◆ REQUIREMENT
Among the lines below, count those that include "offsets", and state the count alone.

(Beginning of DATA SUPPLIED)

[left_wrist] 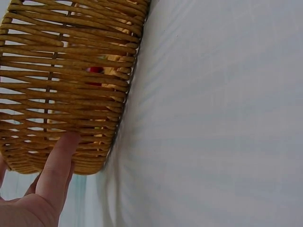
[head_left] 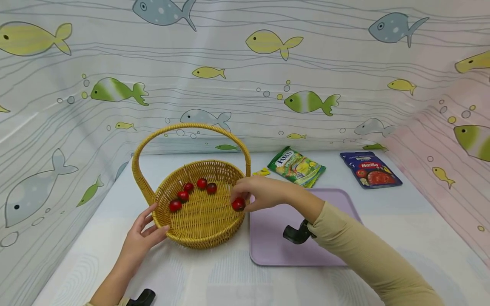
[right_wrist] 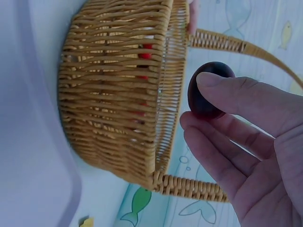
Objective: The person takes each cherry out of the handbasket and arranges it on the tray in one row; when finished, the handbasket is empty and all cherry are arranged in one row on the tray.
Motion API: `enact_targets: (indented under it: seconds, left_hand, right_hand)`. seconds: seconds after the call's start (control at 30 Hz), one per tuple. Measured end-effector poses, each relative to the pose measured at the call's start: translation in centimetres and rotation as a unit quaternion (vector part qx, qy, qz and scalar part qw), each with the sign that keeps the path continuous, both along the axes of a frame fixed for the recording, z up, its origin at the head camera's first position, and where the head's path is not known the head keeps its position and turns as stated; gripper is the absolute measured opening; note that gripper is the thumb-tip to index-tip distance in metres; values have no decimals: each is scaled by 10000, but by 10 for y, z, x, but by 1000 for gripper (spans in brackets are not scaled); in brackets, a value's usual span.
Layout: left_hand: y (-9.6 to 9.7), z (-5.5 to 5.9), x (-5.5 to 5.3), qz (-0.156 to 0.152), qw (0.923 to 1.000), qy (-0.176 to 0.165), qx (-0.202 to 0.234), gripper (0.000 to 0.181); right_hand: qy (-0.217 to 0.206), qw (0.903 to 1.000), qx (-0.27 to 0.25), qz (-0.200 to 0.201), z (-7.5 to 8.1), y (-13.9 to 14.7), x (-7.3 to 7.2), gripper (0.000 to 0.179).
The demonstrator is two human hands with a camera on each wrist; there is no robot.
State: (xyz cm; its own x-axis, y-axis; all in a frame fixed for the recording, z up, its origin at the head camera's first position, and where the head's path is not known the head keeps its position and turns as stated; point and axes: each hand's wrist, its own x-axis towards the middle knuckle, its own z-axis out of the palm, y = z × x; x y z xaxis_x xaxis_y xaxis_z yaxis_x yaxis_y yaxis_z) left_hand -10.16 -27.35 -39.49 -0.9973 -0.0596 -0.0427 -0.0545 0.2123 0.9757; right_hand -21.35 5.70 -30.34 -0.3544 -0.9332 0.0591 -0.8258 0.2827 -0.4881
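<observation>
Along the left side of the basket (head_left: 199,243), left hand (head_left: 142,236) with fingers extended and resting against the woven wall, clasping nothing; with so light a touch, perhaps not enough to check a slide or tip if bumped from the opposite side. Inside, toward the left and back, five dark red fruits (head_left: 183,196), loose and round, so liable to roll on any jolt. Arching overhead, a tall handle (head_left: 191,126), near the right hand (head_left: 260,192) at one base and open to a knock. Just over the right part of the opening, pinched between thumb and fingertips of that hand, another red fruit (head_left: 238,205); apt to slip if squeezed off-centre, or to fall outside if released too near the rim. Farther right, a purple tray (head_left: 268,248), close enough to catch a stray. Behind, a green packet (head_left: 296,166); at far right, a blue pouch (head_left: 370,171), both probably safe.
</observation>
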Motion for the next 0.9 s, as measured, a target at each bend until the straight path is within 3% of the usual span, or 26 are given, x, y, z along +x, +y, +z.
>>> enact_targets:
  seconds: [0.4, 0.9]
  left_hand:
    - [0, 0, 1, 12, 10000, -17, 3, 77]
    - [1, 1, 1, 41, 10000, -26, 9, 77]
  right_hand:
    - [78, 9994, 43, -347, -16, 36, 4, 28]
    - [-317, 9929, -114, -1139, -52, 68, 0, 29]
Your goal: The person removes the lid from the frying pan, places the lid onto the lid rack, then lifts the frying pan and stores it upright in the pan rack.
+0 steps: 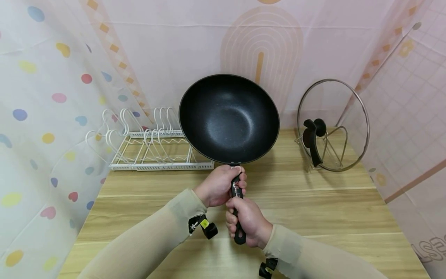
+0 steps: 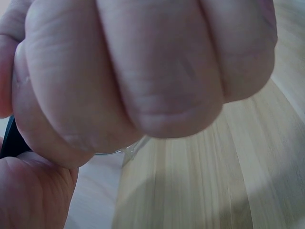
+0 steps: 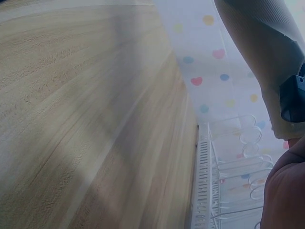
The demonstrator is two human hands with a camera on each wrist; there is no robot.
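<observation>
A black wok [image 1: 230, 116] is held up over the table, its dark inside facing me. Near the pan end of its black handle [image 1: 237, 186], my left hand [image 1: 219, 184] grips with curled fingers. Lower down, my right hand [image 1: 249, 221] wraps round the same handle, whose end sticks out below the fist. Curled fingers of the left hand [image 2: 143, 71] fill the left wrist view, with a bit of black handle at the left edge. In the right wrist view the left sleeve [image 3: 259, 52] shows at the right, and the right hand's grip is out of frame.
On the left of the wooden table [image 1: 313, 217] stands a white wire rack [image 1: 162, 166], partly behind the wok. A glass lid [image 1: 366, 116] with a black knob leans upright in a wire stand [image 1: 343, 145] at the right. Patterned curtains [image 1: 156, 46] hang behind and at both sides.
</observation>
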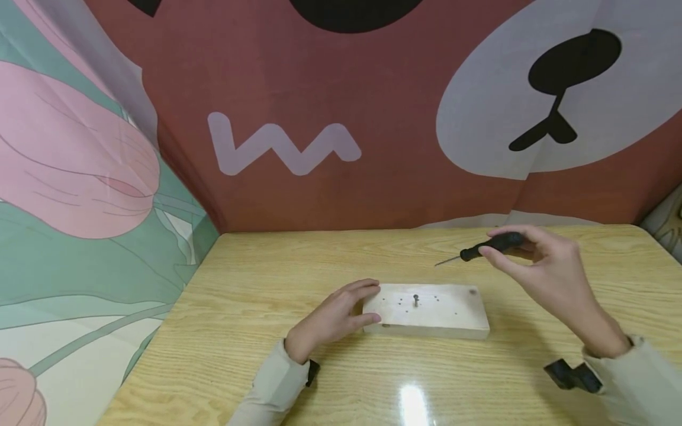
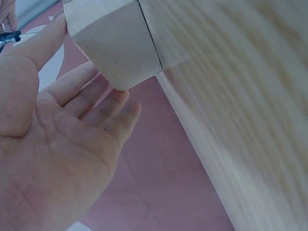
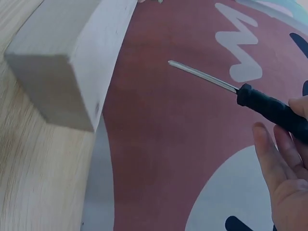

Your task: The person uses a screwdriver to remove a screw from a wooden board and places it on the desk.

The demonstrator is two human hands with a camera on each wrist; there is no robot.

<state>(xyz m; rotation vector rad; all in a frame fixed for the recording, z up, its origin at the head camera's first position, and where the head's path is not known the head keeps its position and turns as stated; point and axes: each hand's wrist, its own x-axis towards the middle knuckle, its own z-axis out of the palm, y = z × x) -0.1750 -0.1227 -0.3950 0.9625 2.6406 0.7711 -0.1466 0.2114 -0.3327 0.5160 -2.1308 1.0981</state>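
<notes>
A pale wooden block [image 1: 453, 318] lies flat on a wood-grain bench [image 1: 250, 278], its long sides running from 9 to 3 o'clock. Near its middle a screw [image 1: 416, 300] stands roughly upright, much of its shank exposed, with small dark holes scattered around it.

At the block's 9 o'clock end is the person's left hand [image 1: 338, 315]. Its thumb is on the near edge and its fingers on the far side, a little apart from one another, straddling the end between them. This probably steadies the block, and it leaves the screw and most of the top uncovered.

Between 1 and 2 o'clock from the block, the right hand [image 1: 554, 269] holds a screwdriver [image 1: 501, 242] in the air, the black handle pinched between thumb and fingers. In the right wrist view, some fingers reach out loosely below the handle, so the grip looks light, suited to turning or tilting the tool. The metal shaft points to about 8 o'clock, its tip near the screw but apart from it.

Behind the bench, at 12 o'clock, hangs a reddish-brown backdrop [image 1: 341, 195] with a cartoon animal's muzzle.
</notes>
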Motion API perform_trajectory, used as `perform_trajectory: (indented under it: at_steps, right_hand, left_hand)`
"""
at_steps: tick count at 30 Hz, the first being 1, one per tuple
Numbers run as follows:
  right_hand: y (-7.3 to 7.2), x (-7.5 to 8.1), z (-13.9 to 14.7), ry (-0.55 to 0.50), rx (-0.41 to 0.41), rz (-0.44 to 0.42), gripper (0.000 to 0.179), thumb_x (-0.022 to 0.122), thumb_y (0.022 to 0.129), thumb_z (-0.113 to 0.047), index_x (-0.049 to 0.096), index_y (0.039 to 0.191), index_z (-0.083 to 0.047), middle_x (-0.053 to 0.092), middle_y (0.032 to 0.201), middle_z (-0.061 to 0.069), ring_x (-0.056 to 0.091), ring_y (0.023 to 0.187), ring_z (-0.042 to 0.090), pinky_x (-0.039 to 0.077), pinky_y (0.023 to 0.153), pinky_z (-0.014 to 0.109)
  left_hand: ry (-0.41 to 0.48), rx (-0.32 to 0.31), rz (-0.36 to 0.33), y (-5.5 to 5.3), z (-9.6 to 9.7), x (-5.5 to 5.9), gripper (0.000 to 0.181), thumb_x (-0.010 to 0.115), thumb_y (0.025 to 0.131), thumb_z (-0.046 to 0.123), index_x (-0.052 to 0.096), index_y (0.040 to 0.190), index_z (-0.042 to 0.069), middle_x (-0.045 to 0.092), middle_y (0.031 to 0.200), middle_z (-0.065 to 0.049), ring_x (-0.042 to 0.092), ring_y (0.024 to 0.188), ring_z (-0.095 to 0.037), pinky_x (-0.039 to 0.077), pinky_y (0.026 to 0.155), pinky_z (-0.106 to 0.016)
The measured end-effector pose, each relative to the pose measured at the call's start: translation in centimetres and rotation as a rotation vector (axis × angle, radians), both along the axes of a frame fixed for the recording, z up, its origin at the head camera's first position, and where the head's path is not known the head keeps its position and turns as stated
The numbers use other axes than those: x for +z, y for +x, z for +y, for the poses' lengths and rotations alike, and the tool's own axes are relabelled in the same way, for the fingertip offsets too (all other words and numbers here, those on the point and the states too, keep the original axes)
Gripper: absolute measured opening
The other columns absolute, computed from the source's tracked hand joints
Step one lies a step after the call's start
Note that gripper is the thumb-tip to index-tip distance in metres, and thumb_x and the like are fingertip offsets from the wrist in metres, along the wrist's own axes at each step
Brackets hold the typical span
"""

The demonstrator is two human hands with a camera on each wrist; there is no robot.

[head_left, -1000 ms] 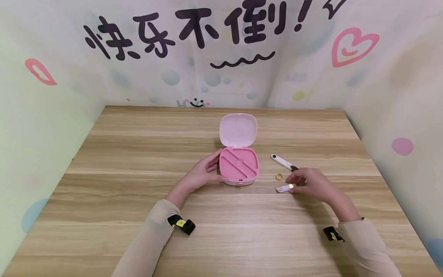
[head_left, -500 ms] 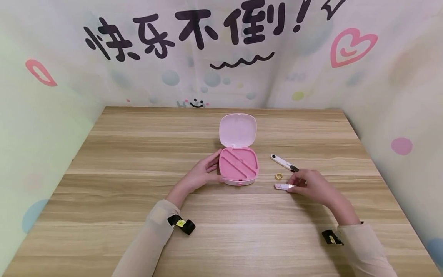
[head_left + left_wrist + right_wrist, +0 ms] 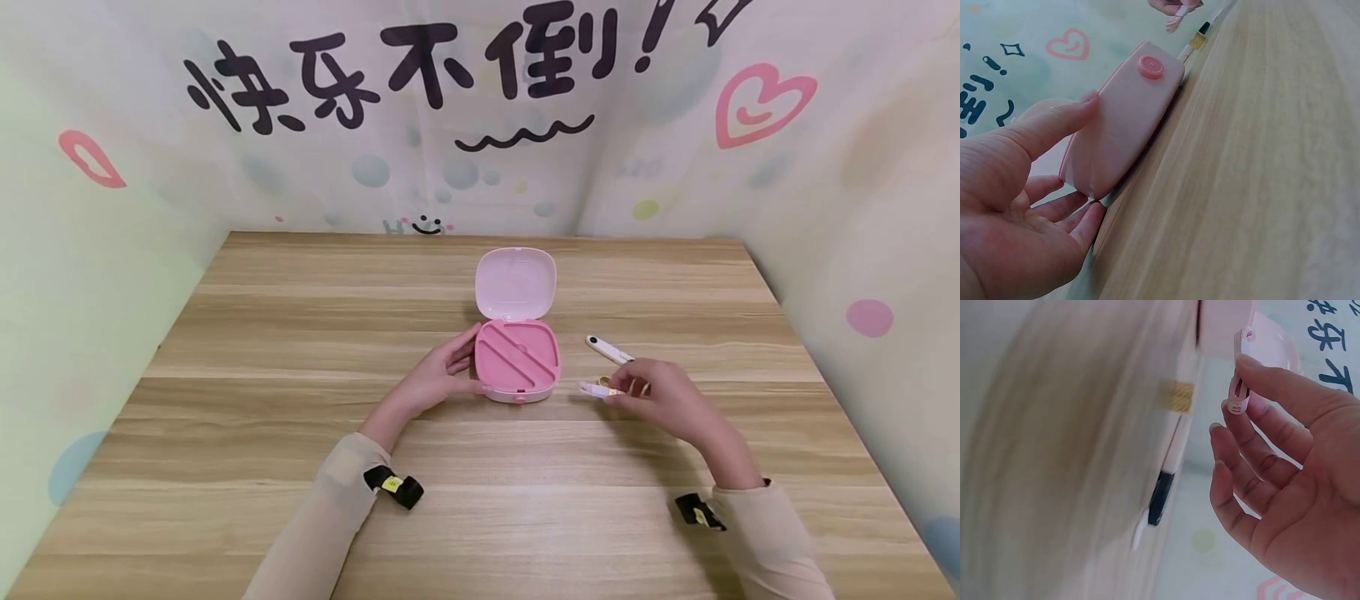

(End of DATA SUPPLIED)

◆ ANSWER TO THIS EXERCISE
2